Op-ed Commentary: Chris Devonshire-Ellis

With Chinese President Xi Jinping’s India visit having come to an end, it is an opportune moment to examine economic developments in both countries and to draw some conclusions about the directions both are heading. In fairness to Xi, demographics and political developments in India overshadowed his visit, which was ultimately greeted with less than baited breath in Delhi. The Chinese side had talked up the trip, promising US$100 billion worth of deals to be signed, whereas in fact just US$30 billion was agreed upon. Indian media reacted accordingly, describing the Chinese visit as “disappointing”.

Xi meanwhile seemed more intent not on trade, but on asserting China’s position over its many territorial disputes, including those in the South China Sea. That has relevance for India, which has several joint ventures with Vietnamese companies claiming  drilling rights. The trip, as it was, appears to have been a rather muted, dour affair and not the rapprochement that many (including the Chinese media) had had played up. Consequently, newsfeeds have become silent on the China-India issue.
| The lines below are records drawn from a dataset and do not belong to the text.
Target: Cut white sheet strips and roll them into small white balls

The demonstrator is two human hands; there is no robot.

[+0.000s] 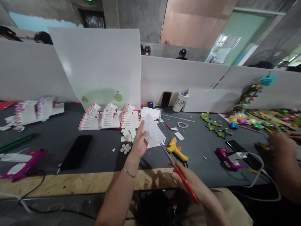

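Note:
My left hand (140, 139) grips a sheet of white paper (153, 130) by its left edge, thumb on top, above the dark table. My right hand (185, 175) is wrapped round the red handles of a pair of scissors (182, 181); the blades point up and left, with their tips at the paper's lower right edge. Just right of the tips a yellow glue gun (176, 150) lies on the table. Small white discs (125, 148) and cut paper pieces (128, 135) lie left of my left hand. More white paper (150, 113) is behind the held sheet.
Fanned white cards with red tips (90, 118) stand at left centre. A black phone (77, 152), purple power strips (228, 158), a white cup (180, 102) and green beaded decorations (215, 125) are on the table (103, 157). At the far right a co-worker's arm (285, 163) reaches in.

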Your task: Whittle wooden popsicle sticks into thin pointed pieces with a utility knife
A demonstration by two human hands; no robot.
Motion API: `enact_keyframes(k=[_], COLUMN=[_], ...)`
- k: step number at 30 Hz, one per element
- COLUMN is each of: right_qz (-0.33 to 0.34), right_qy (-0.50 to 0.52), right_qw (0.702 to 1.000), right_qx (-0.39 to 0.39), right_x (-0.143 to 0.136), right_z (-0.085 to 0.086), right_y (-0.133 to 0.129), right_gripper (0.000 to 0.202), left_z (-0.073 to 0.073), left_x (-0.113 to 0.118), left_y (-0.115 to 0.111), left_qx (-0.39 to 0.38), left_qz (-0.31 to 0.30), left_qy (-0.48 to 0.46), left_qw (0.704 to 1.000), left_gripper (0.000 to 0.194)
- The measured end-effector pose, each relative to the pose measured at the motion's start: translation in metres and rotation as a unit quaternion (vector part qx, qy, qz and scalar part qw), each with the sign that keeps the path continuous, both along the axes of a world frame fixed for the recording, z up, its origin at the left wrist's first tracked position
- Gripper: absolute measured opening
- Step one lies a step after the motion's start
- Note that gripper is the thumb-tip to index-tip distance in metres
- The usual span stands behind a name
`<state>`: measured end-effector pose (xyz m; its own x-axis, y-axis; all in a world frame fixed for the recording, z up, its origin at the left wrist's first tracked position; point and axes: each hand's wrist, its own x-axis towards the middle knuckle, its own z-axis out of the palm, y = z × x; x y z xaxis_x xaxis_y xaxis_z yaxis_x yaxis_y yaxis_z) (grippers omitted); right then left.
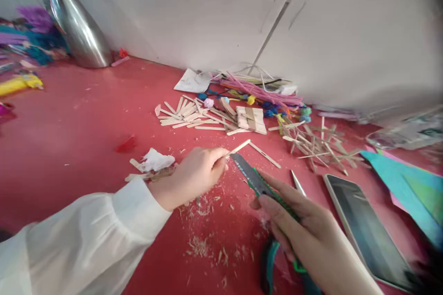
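Between the fingertips of my left hand (195, 173) is a thin wooden craft stick (240, 146), its free end pointing up and right. My right hand (297, 221) is wrapped round a green and black utility knife (265, 189). The knife's dark blade (242, 166) is out, and its tip lies close to the stick, just right of my left fingertips; whether they touch I cannot tell. Another craft stick (265, 154) with a slit along it rests on the red table behind the blade. Wood shavings (200, 246) are scattered below my hands.
Loose craft sticks (190, 113) and a banded bundle (251, 120) lie at the back, before pink pipe cleaners (256, 90). Tangled sticks (321, 143), a phone (367, 230) and blue paper (404, 189) are right. Scissors (270, 262) lie under my right hand. A steel jug (78, 23) stands back left.
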<state>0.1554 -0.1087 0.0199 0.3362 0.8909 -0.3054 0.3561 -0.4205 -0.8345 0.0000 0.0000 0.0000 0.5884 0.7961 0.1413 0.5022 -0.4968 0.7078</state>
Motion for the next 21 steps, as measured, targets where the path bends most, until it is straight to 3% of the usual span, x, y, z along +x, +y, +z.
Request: enact_keyframes(k=[21], right_qz=[0.010], right_qy=[-0.049], right_qw=[0.998], right_qx=[0.036], right_x=[-0.0044], right_z=[0.0007], right_y=[-0.0036], right_gripper=[0.054], left_z=[0.0046], left_x=[0.0008], left_y=[-0.0024], left_qx=[-0.017], left_qz=[0.026], left_qy=[-0.003], left_qw=[1.000], left_gripper=[0.023])
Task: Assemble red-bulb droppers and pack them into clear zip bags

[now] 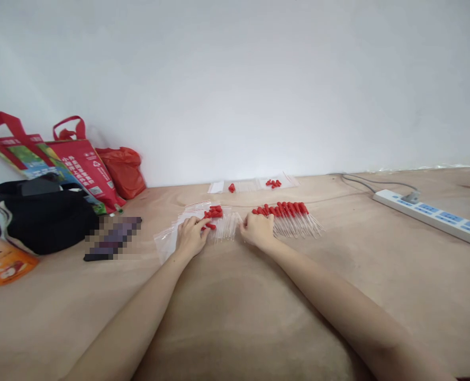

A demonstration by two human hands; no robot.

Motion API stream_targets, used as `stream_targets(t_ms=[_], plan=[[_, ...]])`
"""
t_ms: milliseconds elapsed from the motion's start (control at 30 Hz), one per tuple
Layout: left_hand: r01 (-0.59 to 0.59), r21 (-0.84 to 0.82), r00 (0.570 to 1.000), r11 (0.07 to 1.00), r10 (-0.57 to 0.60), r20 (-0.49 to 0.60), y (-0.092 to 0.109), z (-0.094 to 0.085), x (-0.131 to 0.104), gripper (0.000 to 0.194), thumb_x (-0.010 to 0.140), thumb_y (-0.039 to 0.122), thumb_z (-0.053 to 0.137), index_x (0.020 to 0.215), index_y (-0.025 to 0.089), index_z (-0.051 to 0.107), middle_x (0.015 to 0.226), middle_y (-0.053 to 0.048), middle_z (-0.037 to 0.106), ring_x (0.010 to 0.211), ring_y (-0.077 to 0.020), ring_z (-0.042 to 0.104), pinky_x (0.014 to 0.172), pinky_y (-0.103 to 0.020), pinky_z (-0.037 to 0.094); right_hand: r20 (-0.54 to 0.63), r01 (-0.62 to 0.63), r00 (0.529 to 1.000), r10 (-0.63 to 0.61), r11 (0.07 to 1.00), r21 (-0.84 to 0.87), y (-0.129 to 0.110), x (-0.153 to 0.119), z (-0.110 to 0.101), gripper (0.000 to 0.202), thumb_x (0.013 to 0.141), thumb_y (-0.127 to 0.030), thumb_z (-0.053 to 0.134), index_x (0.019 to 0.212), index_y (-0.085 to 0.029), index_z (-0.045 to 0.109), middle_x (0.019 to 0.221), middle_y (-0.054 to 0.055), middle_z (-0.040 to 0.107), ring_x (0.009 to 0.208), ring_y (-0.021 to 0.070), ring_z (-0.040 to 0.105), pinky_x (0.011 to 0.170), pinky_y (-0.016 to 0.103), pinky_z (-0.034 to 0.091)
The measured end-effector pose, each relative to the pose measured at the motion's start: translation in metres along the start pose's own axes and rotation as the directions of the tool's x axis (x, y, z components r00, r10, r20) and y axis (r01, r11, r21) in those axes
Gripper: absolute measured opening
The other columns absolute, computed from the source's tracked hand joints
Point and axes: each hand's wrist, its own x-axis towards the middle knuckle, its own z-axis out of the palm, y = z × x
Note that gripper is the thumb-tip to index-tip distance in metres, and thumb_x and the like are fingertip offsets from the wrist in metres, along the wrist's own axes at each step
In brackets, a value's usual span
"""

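Note:
My left hand (192, 236) rests over clear zip bags (164, 242), its thumb and forefinger closing on a red rubber bulb at their tips. More red rubber bulbs (215, 210) lie in a small pile just beyond those fingers. Thin clear dropper tubes (226, 227) are spread between my two hands. My right hand (258, 228) is curled closed at the right end of these tubes; what its fingertips hold is hidden. Right beside it, droppers with red bulbs (290, 209) lie in a slanted row, tubes pointing toward me.
Along the wall lies another clear bag (216, 187) with loose red bulbs (273, 183). A power strip (433, 214) with a grey cord is at the right. On the left are a dark phone-like object (116, 238), a black bag (44, 217), red shopping bags (84, 166) and an orange packet (8, 264).

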Motion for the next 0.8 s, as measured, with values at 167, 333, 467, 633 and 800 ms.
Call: stream_targets(t_ms=[167, 333, 467, 633, 800], plan=[[-0.049, -0.009, 0.999, 0.999, 0.049, 0.011, 0.000, 0.000, 0.002, 0.013, 0.078, 0.026, 0.053, 0.085, 0.023, 0.063, 0.090, -0.004, 0.056, 0.089, -0.0219, 0.049, 0.077, -0.034, 0.035, -0.173, 0.245, 0.957, -0.233, 0.968, 0.050, 0.037, -0.024, -0.003, 0.018, 0.081, -0.030, 0.043, 0.080, -0.016, 0.053, 0.084, 0.006, 0.063, 0.078, 0.0187, 0.054, 0.072, 0.033, 0.023], [-0.145, -0.099, 0.986, 0.985, 0.135, -0.097, 0.001, -0.001, 0.003, 0.005, 0.077, 0.024, 0.055, 0.078, 0.019, 0.058, 0.086, -0.003, 0.061, 0.087, -0.0233, 0.050, 0.079, -0.038, 0.035, -0.259, 0.459, 0.869, -0.422, 0.882, 0.103, 0.082, -0.052, -0.007, 0.014, 0.084, -0.025, 0.043, 0.079, -0.016, 0.052, 0.076, 0.003, 0.062, 0.066, 0.0132, 0.053, 0.072, 0.030, 0.024], [-0.195, -0.345, 0.959, 0.918, 0.105, -0.263, 0.012, -0.001, 0.001, 0.005, 0.078, 0.023, 0.051, 0.080, 0.018, 0.052, 0.081, -0.004, 0.060, 0.081, -0.0200, 0.052, 0.074, -0.034, 0.040, -0.307, 0.520, 0.828, -0.469, 0.847, 0.109, 0.099, -0.064, -0.011, 0.017, 0.085, -0.023, 0.041, 0.088, -0.018, 0.056, 0.077, 0.003, 0.063, 0.067, 0.0130, 0.053, 0.072, 0.030, 0.025], [-0.167, -0.764, 0.972, 0.624, -0.027, -0.234, 0.047, 0.000, -0.012, 0.031, 0.077, 0.020, 0.049, 0.107, 0.019, 0.039, 0.083, -0.002, 0.053, 0.075, -0.0130, 0.055, 0.069, -0.028, 0.045, -0.321, 0.552, 0.808, -0.494, 0.825, 0.122, 0.094, -0.067, -0.014, 0.018, 0.084, -0.020, 0.041, 0.090, -0.018, 0.058, 0.076, 0.003, 0.062, 0.069, 0.0126, 0.053, 0.073, 0.031, 0.025], [0.044, -0.923, 0.996, 0.382, 0.058, 0.071, 0.081, -0.003, -0.032, 0.012, 0.074, 0.021, 0.053, 0.084, 0.016, 0.050, 0.077, -0.002, 0.056, 0.074, -0.0124, 0.057, 0.070, -0.026, 0.046, -0.329, 0.599, 0.778, -0.536, 0.790, 0.128, 0.085, -0.070, -0.013, 0.016, 0.082, -0.019, 0.044, 0.088, -0.018, 0.059, 0.075, 0.002, 0.062, 0.069, 0.0121, 0.052, 0.075, 0.032, 0.025]])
Yet much is going on under the surface,  including developments that will have a significant impact on foreign manufacturers and investors in China. Many have become “China-centric” and happy to assume that the country is the only in game in Asia. This is a mistaken presumption. Eight years ago now, I looked to take Dezan Shira & Associates beyond China. This decision was made in order to spread the China-only risk, retain a competitive geographic advantage over China-only firms, attract more MNC clients with locations in multiple countries, and to continue what seemed to me a logical expansion into Asia.

RELATED: Xi’s Visit to India & Sri Lanka Promises Infrastructure, Shipping & Tourism

I chose India, a strategy that was inevitably greeted with derision on numerous China blogs. The reason behind India specifically was the result of the country’s underlying demographics. Yes, we were early in the India market, and perhaps that was unexpected; however I also knew from my experience of developing our China practice that the first few years would be spent making mistakes and absorbing the lessons that would need to be learned, but that this would give us a head start on any other competitors (and still today very few China practices are in India). Also, the India fundamentals pointed to a young emerging workforce that would be available at low labour costs – just at the time when China’s would start to become more expensive. As it turned out, one end of that equation was accelerated; China introduced new labour laws that significantly added to the employment burden.

The China-based naysayers pointed out India’s weakness: its infrastructure. Yet I never really saw that as a major problem, as I had been in China, when it too had little in the way to offer. An old boss of mine once told me when learning of my plans to start a business in China back in 1991: “Don’t go. It’s dirty, horrible, and Communist. Nothing works and they’ll rip you off.” All were true, but not to a fatal degree. China’s infrastructure gradually improved; many truly old China hands will recall when the Guangshen Highway was opened between Shenzhen and Guangzhou in 1993. It was China’s first. India has been the same.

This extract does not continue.